What's more, it is hard to avoid the suspicion that Twenty Twelve's drama will never quite match the absurdity of the real thing. Its premise – that the team is bumbling along in a typically British way – cannot hope to equal Boris Johnson's hilariously archaic declarations (such as that "wiff waff is coming home") or the fact that the countdown clock broke down 17 hours after its unveiling. That Coe himself turns up in episode two speaks volumes: this is sympathetic joshing rather than scabrous satire. All a bit too cosy to be a world-beater.
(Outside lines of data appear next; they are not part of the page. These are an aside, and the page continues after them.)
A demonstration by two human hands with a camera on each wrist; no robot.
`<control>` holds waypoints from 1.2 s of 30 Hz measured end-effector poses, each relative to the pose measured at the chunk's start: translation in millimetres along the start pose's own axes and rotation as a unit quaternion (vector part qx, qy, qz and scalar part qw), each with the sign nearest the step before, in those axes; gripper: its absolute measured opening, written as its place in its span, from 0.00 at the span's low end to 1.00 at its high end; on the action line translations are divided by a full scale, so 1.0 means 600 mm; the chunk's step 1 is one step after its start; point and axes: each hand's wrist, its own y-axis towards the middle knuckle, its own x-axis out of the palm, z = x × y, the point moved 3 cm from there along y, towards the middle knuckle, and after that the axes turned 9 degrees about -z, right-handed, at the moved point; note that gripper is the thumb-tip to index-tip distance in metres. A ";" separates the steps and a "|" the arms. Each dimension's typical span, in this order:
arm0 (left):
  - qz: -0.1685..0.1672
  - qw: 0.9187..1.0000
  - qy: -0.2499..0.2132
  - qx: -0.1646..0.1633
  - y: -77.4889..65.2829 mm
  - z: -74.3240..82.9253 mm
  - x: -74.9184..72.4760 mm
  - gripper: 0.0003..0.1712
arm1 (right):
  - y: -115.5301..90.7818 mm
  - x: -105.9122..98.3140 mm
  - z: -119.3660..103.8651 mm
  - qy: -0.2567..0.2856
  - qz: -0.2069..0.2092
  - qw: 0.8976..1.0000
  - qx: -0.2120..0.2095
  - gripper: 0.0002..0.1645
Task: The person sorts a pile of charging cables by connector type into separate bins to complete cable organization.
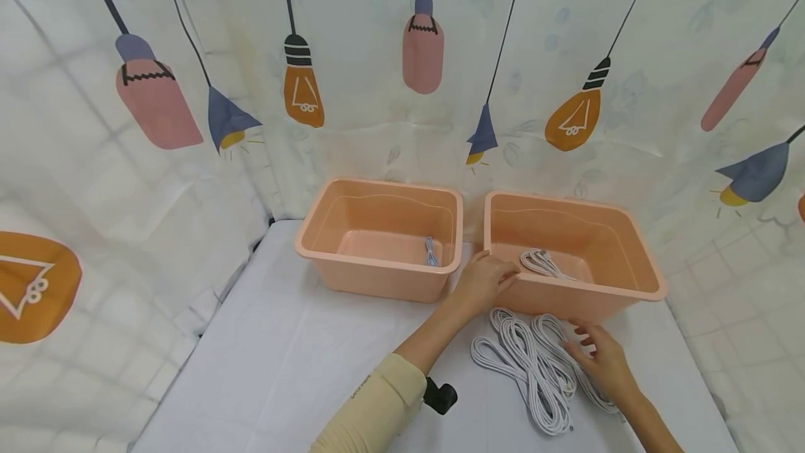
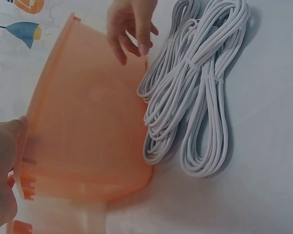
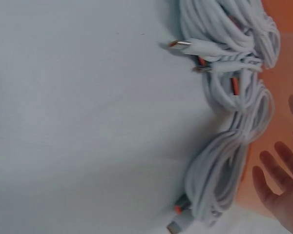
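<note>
Beige sleeve [image 1: 377, 397] cloth wraps the left forearm, its dark print too small to read. Beyond it, on the white surface [image 1: 283, 362], white cable bundles [image 1: 531, 372] lie heaped in long flattened loops, bound midway, with metal-tipped plugs [image 3: 183, 45] visible from the right wrist. Just beside them hovers the right hand [image 1: 600, 358], fingers loosely bent, holding nothing; the left hand [image 1: 483, 282] grips the near rim of the right tub [image 1: 578, 303]. That smooth peach plastic rectangle, round-cornered with a flared lip, contains a white coil [image 1: 542, 262]; the matching left tub [image 1: 377, 282] contains a small greyish tied cable [image 1: 430, 252]. Behind, a pale sheet [image 1: 371, 138] shows printed bulbs and lamps.
</note>
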 end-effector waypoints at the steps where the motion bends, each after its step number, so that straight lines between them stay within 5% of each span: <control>1: 0.000 1.000 -0.001 0.000 0.000 0.000 0.000 0.10 | -0.002 0.004 0.003 -0.001 -0.005 1.000 0.004 0.30; 15: -0.020 1.000 -0.007 -0.007 0.000 0.004 -0.002 0.12 | -0.022 0.029 0.032 0.016 -0.074 0.994 0.076 0.34; 36: -0.029 1.000 -0.003 -0.009 0.003 0.002 -0.004 0.13 | -0.015 0.022 0.036 0.037 -0.119 0.989 0.086 0.32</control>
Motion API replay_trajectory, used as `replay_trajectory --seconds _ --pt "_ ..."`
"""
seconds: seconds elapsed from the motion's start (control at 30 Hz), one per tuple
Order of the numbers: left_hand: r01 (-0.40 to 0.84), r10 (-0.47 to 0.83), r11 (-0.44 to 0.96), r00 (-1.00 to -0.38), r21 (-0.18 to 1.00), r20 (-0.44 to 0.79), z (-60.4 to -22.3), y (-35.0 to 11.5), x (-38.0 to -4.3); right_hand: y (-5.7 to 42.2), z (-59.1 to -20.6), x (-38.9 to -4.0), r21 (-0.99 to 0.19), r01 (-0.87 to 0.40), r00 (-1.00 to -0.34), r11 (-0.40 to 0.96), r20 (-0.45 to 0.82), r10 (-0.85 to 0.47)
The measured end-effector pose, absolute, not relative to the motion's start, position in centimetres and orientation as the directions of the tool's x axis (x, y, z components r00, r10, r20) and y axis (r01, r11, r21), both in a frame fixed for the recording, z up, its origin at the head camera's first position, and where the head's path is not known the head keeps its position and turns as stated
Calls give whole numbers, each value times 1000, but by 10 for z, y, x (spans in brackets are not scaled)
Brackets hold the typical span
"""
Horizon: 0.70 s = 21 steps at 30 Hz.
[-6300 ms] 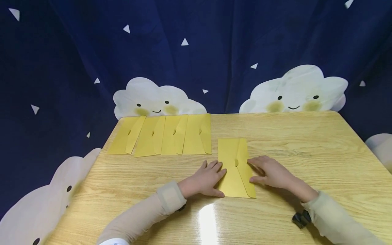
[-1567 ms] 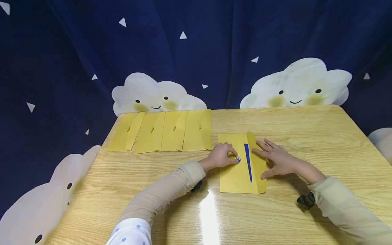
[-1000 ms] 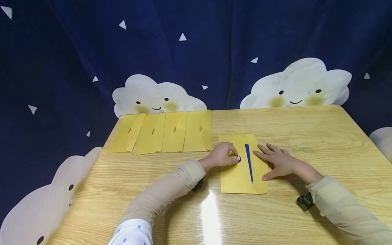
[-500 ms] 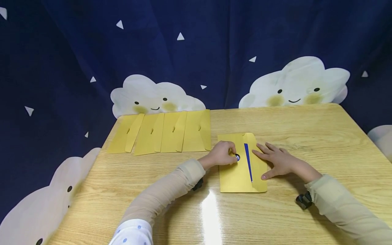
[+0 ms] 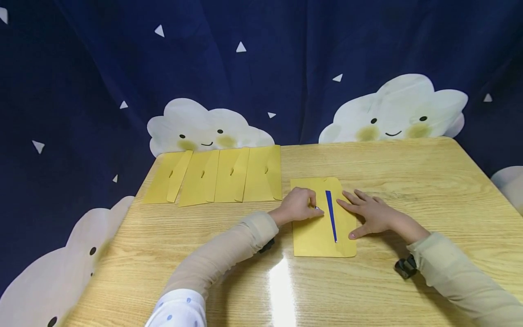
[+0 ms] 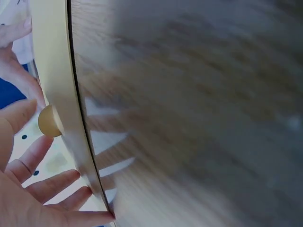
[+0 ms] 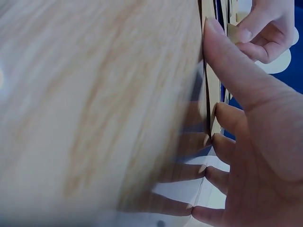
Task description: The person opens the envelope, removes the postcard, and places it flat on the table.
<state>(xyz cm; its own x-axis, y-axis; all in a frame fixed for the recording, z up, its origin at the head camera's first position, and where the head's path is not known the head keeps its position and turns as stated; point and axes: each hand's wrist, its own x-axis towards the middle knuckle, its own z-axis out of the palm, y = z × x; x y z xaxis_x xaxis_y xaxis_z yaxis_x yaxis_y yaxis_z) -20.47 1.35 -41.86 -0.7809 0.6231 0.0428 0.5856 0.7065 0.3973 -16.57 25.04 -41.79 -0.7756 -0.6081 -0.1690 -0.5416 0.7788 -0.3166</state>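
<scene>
A yellow envelope (image 5: 310,243) lies on the table in front of me, its flap (image 5: 347,236) folded out to the right. A narrow blue strip (image 5: 331,215) shows at its mouth. My left hand (image 5: 298,204) comes over the envelope from the left, thumb and forefinger pinching a small rounded paper tab (image 6: 49,122) on its front. Those fingers mostly hide the small opening beneath. My right hand (image 5: 372,214) lies spread, its fingertips on the flap's outer edge. In the right wrist view, fingers (image 7: 222,113) meet the paper's edge.
Several more yellow envelopes (image 5: 229,177) lie in a row at the table's back left, flaps down. The wooden table (image 5: 400,177) reaches back to a dark blue curtain (image 5: 261,81) with printed clouds. Black wrist cameras (image 5: 406,267) sit under the sleeves.
The flap, folded down 6.3 s ago, went from partly raised to lying out flat. The blue strip came into view. My left hand moved onto the tab, lately covering the blue-and-white spot there.
</scene>
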Motion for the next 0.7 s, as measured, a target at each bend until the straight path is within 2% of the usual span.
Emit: replay_trajectory --seconds 0.23,0.4,0.57,0.7 --pt "563 603 741 -798 366 7 -414 18 -204 250 -417 -166 -323 -531 -778 783 -181 -602" --pt "593 640 728 -768 343 -29 -412 20 -205 250 -417 -167 -318 -520 -785 792 -187 -591" --pt "596 652 748 -742 292 -157 -412 24 -204 250 -419 -166 -317 -517 -787 795 -190 -587" --pt "568 617 786 -749 243 -243 -414 27 -203 250 -420 -166 -320 -515 -787 795 -190 -587"
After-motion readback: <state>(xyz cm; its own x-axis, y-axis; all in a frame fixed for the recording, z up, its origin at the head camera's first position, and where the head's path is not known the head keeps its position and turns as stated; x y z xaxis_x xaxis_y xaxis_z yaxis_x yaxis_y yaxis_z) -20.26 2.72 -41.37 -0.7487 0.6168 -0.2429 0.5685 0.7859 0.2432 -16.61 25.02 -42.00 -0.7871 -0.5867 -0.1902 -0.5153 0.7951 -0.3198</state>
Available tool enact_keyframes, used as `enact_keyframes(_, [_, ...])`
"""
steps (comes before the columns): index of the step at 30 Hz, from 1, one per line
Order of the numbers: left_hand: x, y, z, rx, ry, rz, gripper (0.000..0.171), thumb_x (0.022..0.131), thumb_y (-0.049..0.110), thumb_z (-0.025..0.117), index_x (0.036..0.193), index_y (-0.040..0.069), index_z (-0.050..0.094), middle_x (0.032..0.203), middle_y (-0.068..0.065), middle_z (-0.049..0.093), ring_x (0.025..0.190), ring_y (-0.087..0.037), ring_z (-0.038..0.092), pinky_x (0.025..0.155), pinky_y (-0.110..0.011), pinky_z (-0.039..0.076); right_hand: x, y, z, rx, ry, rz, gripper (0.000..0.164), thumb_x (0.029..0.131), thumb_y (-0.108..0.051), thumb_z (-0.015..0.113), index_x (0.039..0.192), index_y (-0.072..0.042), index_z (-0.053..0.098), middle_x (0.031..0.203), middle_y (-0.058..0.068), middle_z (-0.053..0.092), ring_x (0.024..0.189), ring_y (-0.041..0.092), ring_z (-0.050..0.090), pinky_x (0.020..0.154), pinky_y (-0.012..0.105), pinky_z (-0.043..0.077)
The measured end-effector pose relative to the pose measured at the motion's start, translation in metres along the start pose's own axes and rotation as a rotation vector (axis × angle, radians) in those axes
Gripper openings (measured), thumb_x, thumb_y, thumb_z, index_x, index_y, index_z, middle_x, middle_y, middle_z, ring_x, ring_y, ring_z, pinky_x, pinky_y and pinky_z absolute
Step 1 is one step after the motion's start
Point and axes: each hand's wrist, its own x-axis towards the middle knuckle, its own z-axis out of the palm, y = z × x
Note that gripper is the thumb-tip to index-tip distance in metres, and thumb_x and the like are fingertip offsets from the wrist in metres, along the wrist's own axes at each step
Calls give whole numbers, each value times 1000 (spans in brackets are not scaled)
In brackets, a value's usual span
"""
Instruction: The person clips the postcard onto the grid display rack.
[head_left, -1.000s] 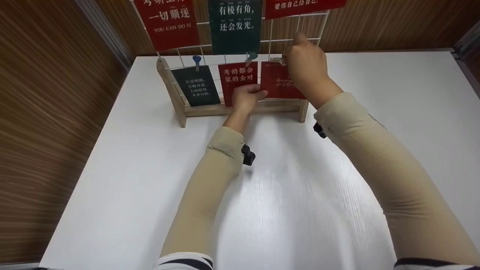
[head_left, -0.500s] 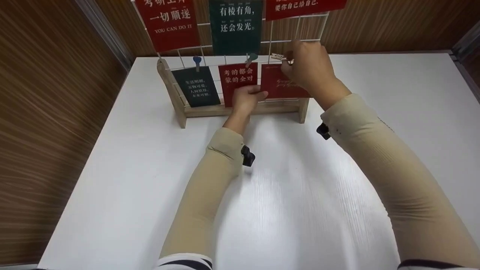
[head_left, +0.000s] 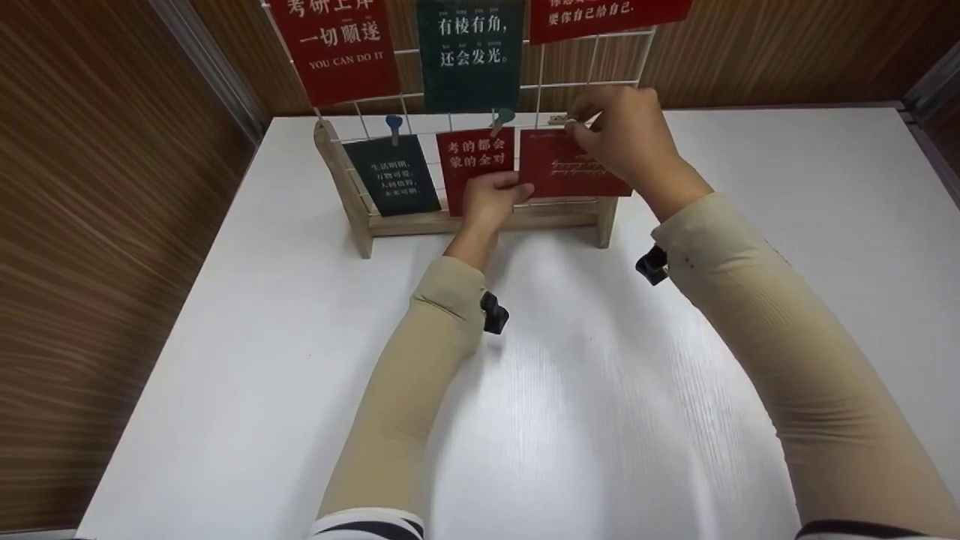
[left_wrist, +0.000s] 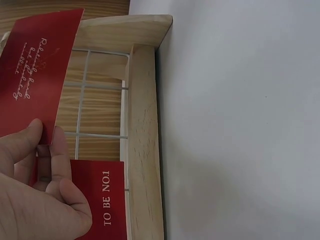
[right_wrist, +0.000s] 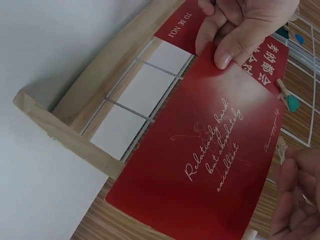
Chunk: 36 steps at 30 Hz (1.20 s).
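My left hand [head_left: 491, 199] pinches the lower left corner of a red card [right_wrist: 200, 150] with thin white script. In the head view the card's lettering appears upside down, and the card stands in front of the wire grid rack [head_left: 540, 97]. At the card's top edge, my right hand [head_left: 630, 131] pinches a small wooden clothespin [right_wrist: 282, 149]. Its far part is hidden by the fingers, and whether it bites the card is unclear. Just left is another red card [head_left: 476, 150], hung under a clothespin with a green heart [head_left: 504, 118].
A dark green card [head_left: 394, 176] hangs at left under a blue-heart clothespin [head_left: 394, 124]. Larger red [head_left: 345, 52] and green [head_left: 471, 56] cards fill the upper grid. The rack's wooden base [head_left: 420, 223] stands on the white table [head_left: 247, 337] before a wood-grain wall [head_left: 720, 67].
My right hand has moved slightly right and down from the grid with the clothespin. More of the script card now shows, its right edge farther right. The left hand has stayed nearly still.
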Motion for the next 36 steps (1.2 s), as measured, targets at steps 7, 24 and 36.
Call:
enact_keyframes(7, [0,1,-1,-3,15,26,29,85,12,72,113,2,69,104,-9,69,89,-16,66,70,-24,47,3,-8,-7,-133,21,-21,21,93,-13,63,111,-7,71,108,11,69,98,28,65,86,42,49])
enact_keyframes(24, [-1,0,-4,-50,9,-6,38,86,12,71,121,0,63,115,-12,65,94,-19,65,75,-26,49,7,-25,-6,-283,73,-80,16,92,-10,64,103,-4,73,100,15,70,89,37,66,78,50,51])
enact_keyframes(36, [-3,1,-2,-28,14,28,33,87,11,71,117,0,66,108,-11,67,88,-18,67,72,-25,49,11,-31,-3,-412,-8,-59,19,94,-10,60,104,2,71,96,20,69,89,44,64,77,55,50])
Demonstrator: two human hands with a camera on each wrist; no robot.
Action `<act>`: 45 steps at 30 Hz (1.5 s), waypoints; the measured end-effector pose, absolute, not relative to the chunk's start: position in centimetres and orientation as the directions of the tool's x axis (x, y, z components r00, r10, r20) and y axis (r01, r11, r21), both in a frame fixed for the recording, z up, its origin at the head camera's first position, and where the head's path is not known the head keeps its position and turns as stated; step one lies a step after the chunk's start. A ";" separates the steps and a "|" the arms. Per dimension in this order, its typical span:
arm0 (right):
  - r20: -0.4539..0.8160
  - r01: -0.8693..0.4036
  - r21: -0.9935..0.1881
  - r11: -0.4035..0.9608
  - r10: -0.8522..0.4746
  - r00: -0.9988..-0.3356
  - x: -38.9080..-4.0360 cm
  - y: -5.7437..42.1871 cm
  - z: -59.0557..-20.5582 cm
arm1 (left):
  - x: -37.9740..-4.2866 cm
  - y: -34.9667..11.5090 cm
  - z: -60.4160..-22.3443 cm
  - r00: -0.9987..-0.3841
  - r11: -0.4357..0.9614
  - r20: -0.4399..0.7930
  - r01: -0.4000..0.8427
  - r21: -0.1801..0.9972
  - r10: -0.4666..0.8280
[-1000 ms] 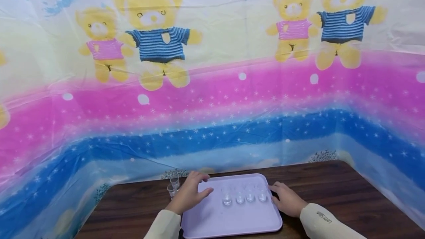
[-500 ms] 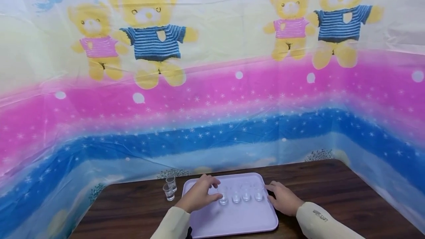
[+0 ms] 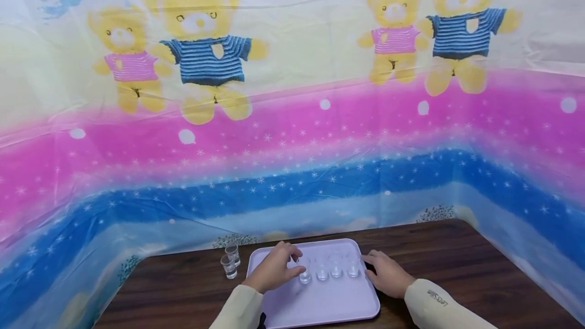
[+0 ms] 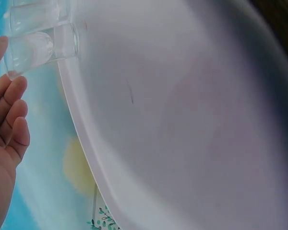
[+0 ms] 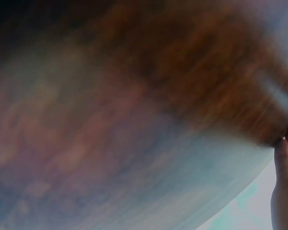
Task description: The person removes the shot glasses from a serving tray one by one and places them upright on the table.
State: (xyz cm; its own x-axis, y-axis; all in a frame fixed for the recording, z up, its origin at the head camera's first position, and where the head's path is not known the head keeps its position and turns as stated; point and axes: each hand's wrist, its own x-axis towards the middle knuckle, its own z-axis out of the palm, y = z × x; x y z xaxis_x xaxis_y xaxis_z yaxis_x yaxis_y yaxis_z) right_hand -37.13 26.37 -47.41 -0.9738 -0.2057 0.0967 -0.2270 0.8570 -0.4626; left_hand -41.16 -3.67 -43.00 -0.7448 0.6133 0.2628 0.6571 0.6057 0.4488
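On the light purple tray [image 3: 320,303] several small clear shot glasses [image 3: 336,269] stand upright in a row. My left hand [image 3: 274,268] reaches over the tray's left part to the leftmost shot glass [image 3: 305,274]. In the left wrist view, thumb and index fingertips pinch this shot glass [image 4: 33,48] near its rim, its thick base toward the tray, while the other fingers curl loosely beside it. My right hand [image 3: 388,274] rests at the tray's right edge, fingertips against the rim. The right wrist view is mostly blurred, with that hand's straight fingers [image 5: 284,160] at its right border.
Two more shot glasses [image 3: 229,266] stand close together on the dark wooden table [image 3: 173,288], left of the tray. A patterned cloth [image 3: 274,156] with printed bears hangs right behind the table's back edge.
My left hand has moved right from the tray's left side to the leftmost shot glass in the row and taken it between thumb and fingers. My right hand stays at the tray's edge.
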 end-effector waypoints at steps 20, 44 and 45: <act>0.085 -0.206 -0.458 0.865 -0.188 -0.979 -37.2 26.3 -47.6 | -41.2 -6.9 -42.3 -0.754 0.626 0.298 0.654 0.424 0.586; 0.093 -0.201 -0.425 0.883 -0.178 -0.980 -37.0 25.9 -47.4 | -40.9 -17.9 -41.7 -0.859 0.754 0.363 0.498 0.429 0.361; 0.094 -0.204 -0.420 0.884 -0.181 -0.979 -37.0 25.9 -47.4 | -40.9 -18.4 -41.9 -0.869 0.764 0.356 0.480 0.431 0.345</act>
Another director revisiting an earlier success was Andrew Tait, as he returned to the life of Ephraim Stoltzfus two years after his excommunication from his native Amish community for challenging its beliefs. Tait's aim in Leaving Amish Paradise was to discover the extent to which the world had changed Stoltzfus's outlook. The answer: not a lot. He still believes the Lord will provide all he needs – and, astonishingly, the Lord appears to be complying so far, including giving him a roof over his head.
Tait's documentary revealed much about the Amish mentality through the difficulties Ephraim encounters – making the change from horse and trap to car, say, or home-schooling his children. And it was also quietly moving, notably at the death of the newborn of fellow excommunicants Jesse and Elsie. "It was God's will," Jesse intoned in a hushed voice, and it was hard not to be impressed (or just concerned) by that absolute faith.